All lines in the records below from the line with "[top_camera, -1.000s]" through the line with "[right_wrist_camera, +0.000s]" are to be given again exactly, both ends included; the pictures are to be left out.

**Data items:**
_ _ _ _ _ _ _

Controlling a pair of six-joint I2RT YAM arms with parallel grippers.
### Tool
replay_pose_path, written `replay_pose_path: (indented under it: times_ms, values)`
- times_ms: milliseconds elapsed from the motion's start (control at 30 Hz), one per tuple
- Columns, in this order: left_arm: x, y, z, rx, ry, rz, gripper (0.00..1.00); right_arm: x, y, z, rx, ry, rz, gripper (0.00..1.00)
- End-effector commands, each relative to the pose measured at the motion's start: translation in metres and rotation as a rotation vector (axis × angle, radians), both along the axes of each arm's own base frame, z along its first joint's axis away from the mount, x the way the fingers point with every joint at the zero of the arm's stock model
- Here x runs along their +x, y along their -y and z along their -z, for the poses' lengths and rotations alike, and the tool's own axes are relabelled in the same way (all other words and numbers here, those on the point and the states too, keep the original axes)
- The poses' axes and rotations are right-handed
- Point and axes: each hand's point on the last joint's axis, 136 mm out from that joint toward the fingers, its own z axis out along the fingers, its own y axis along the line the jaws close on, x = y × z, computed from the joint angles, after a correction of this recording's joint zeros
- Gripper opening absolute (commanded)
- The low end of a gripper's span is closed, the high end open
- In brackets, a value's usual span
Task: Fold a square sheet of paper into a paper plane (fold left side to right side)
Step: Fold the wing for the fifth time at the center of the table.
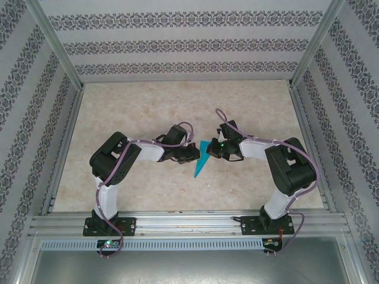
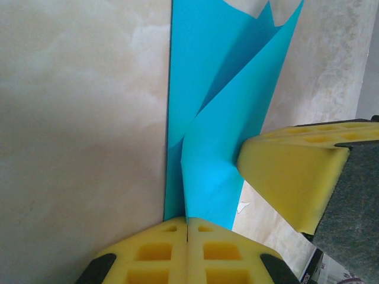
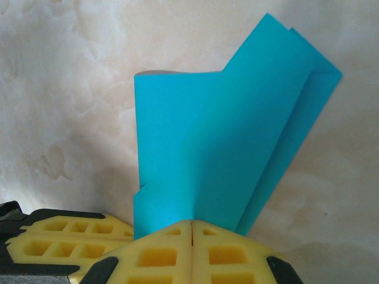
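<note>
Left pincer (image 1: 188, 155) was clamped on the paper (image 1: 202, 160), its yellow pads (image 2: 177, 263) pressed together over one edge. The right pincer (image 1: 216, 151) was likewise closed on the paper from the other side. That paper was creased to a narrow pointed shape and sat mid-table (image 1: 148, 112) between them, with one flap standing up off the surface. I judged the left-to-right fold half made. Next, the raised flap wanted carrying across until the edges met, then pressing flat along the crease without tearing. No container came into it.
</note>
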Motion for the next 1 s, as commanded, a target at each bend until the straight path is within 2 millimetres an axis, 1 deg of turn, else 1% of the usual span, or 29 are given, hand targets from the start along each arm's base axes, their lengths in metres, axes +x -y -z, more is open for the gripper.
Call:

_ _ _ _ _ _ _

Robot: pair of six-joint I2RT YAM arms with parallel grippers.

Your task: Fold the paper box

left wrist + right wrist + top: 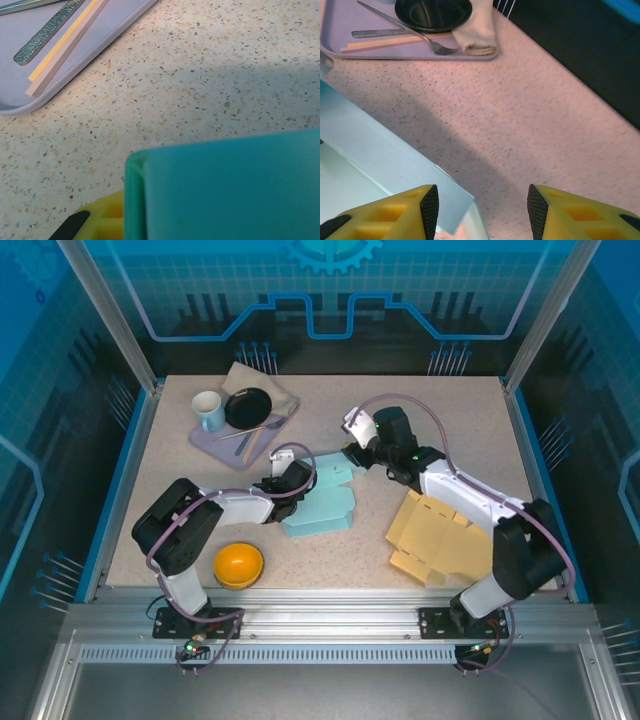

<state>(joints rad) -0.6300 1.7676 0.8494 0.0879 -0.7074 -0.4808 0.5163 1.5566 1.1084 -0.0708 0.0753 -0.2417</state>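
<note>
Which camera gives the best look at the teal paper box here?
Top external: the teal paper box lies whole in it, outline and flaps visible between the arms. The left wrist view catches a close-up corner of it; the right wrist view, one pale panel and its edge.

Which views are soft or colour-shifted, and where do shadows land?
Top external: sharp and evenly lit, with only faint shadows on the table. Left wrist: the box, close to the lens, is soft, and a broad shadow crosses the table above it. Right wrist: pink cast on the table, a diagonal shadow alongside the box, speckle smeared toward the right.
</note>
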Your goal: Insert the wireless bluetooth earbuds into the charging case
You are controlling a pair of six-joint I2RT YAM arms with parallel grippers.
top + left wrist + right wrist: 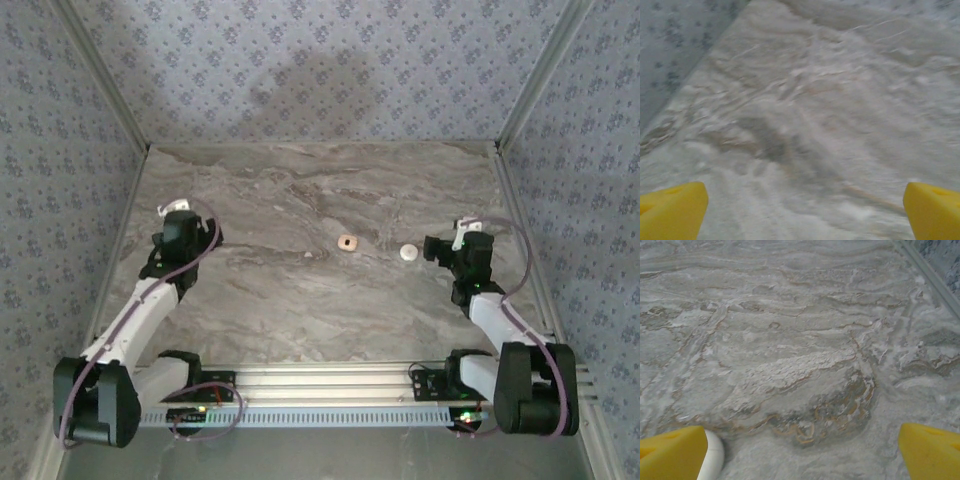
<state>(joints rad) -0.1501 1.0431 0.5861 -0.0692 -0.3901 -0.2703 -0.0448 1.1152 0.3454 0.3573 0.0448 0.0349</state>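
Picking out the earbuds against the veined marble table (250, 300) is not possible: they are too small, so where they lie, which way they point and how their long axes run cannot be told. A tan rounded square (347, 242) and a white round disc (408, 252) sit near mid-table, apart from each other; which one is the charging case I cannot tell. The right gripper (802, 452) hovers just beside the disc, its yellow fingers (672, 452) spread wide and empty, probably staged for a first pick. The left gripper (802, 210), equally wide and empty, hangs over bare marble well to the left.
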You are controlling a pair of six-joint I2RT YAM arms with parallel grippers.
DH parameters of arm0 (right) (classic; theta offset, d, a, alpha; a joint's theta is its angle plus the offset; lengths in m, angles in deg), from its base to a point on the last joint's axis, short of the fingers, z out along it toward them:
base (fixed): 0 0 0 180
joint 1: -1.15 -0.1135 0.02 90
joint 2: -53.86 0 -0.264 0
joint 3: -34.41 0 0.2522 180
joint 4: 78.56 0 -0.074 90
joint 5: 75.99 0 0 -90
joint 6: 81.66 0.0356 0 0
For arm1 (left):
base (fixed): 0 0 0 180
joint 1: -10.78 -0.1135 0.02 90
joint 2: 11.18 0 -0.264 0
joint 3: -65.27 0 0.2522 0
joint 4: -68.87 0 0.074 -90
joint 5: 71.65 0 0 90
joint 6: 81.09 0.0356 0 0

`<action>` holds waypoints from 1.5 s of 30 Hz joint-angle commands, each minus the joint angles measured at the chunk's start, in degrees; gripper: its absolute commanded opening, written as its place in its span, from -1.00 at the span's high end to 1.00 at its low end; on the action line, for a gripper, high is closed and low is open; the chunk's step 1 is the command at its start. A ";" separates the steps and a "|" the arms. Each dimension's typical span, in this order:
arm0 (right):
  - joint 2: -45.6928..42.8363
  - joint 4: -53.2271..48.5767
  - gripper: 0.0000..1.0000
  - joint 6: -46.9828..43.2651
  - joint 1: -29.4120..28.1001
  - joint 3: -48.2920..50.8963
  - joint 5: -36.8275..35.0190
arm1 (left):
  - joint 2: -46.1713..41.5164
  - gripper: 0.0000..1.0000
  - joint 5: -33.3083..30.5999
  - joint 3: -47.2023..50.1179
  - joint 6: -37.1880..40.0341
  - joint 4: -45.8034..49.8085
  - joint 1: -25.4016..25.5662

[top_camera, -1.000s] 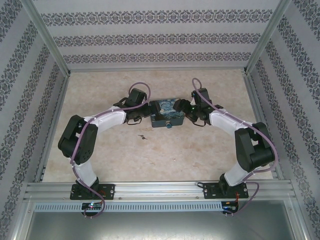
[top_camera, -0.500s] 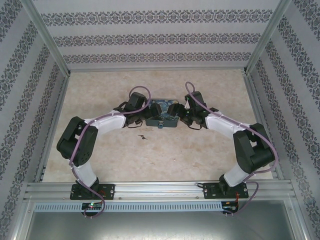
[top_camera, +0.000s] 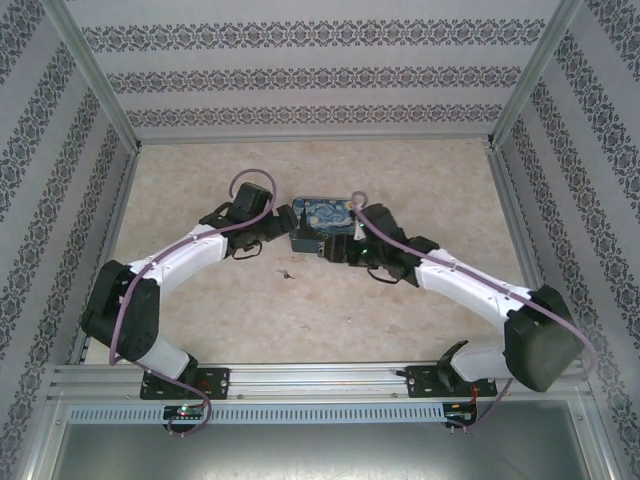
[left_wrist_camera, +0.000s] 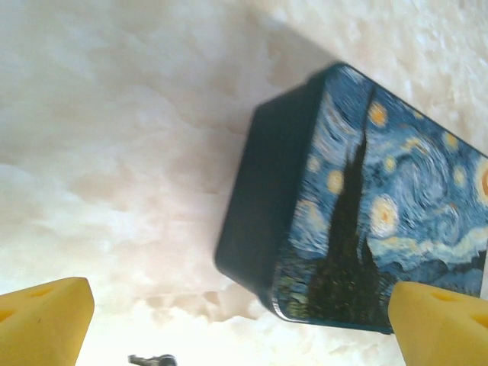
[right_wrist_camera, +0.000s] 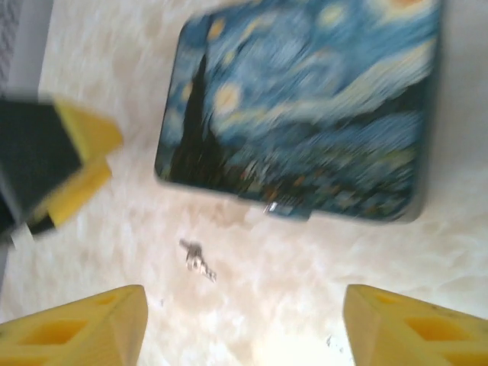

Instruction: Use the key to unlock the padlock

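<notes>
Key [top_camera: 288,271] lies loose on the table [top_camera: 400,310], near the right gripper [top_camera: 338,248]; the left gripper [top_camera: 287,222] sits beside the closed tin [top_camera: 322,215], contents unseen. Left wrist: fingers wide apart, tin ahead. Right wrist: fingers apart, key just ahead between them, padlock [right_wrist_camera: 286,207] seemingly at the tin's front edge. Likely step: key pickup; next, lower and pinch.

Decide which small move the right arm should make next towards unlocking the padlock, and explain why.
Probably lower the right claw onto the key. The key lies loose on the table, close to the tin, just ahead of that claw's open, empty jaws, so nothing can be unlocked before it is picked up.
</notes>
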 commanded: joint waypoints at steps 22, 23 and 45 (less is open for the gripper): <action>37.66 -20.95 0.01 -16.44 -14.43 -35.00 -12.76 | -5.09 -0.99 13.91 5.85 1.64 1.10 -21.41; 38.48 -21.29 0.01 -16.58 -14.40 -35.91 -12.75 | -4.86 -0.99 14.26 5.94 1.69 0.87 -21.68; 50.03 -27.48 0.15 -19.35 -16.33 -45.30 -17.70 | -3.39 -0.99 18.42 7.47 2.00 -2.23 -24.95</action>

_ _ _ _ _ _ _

**RESULT OF THIS EXERCISE:**
[top_camera, -1.000s] 
[top_camera, -0.500s] 
[top_camera, +0.000s] 
[left_wrist_camera, +0.000s] 
[right_wrist_camera, +0.000s] 

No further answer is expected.